### Activity
Tally up the lines below that include the word "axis". Answer with the number alone.
====== Available data
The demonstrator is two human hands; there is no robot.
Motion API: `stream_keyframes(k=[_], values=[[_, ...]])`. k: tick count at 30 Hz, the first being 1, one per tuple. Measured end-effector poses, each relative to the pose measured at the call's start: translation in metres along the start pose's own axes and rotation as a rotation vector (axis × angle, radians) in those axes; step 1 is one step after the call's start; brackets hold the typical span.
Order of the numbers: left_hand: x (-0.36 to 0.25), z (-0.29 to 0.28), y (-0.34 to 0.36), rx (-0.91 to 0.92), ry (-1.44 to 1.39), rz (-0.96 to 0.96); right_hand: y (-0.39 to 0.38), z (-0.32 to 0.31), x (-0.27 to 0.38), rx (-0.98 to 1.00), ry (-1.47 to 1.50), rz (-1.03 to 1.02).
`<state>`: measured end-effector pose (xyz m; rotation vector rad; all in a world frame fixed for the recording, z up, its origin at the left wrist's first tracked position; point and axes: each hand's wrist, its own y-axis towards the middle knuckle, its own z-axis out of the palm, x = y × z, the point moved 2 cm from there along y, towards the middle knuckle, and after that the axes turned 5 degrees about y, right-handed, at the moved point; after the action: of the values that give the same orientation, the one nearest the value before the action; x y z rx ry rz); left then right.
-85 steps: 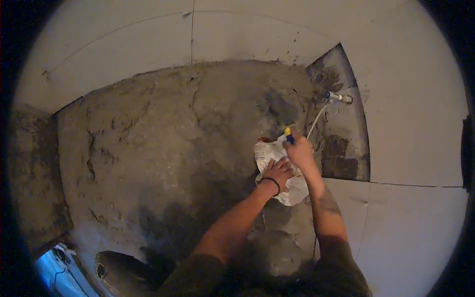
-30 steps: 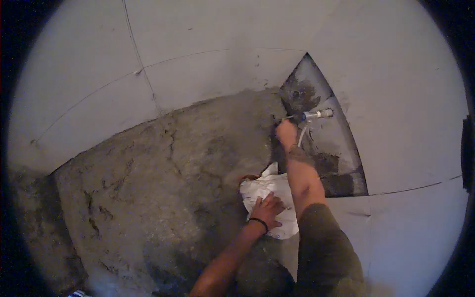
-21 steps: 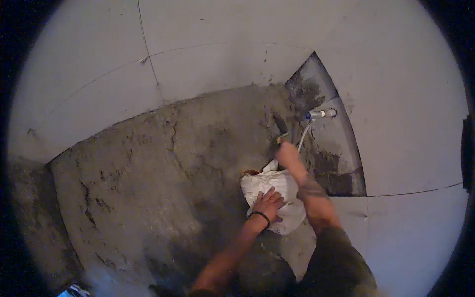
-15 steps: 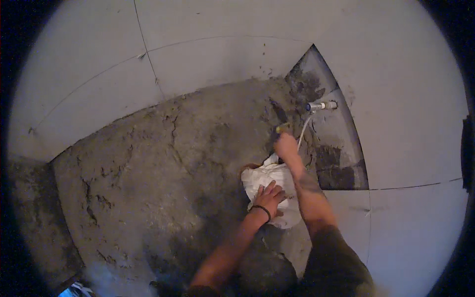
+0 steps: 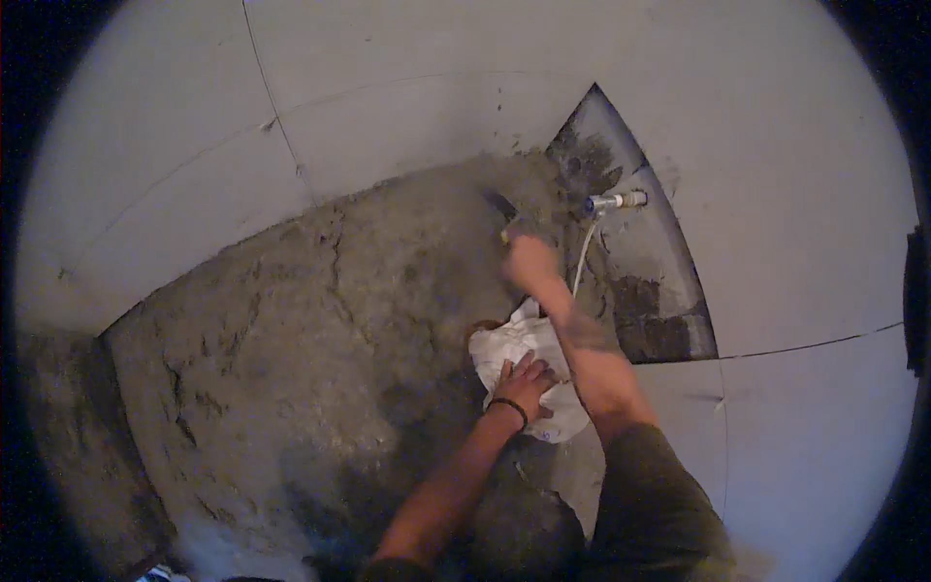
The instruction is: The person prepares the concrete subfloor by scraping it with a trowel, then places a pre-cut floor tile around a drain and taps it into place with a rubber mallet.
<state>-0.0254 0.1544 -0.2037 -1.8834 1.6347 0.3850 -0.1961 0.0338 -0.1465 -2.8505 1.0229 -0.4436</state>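
My left hand (image 5: 524,386) lies with fingers spread on a crumpled white sheet (image 5: 497,343) on the rough grey floor (image 5: 281,339). The sheet may be paper or thin plastic; a brownish edge (image 5: 484,325) shows at its far left. Beyond it, my right hand (image 5: 533,266) is closed around a hand tool (image 5: 499,204) with a dark, narrow end and a bit of yellow near the grip. That tool is blurred, so its exact kind cannot be made out. Its dark end points far left, low over the dusty floor.
A short pipe (image 5: 621,201) with a bluish end sticks out of the right wall's uncovered patch (image 5: 669,247). From it a thin pale hose (image 5: 583,254) runs down close to my right forearm. Large light tiles (image 5: 795,213) border the rough floor at the far side and right.
My right hand has swung left and slightly away with the tool. My left hand stays pressed on the white sheet. The whole view has shifted a little.
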Motion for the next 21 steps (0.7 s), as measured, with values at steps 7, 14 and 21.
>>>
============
### Problem solution
2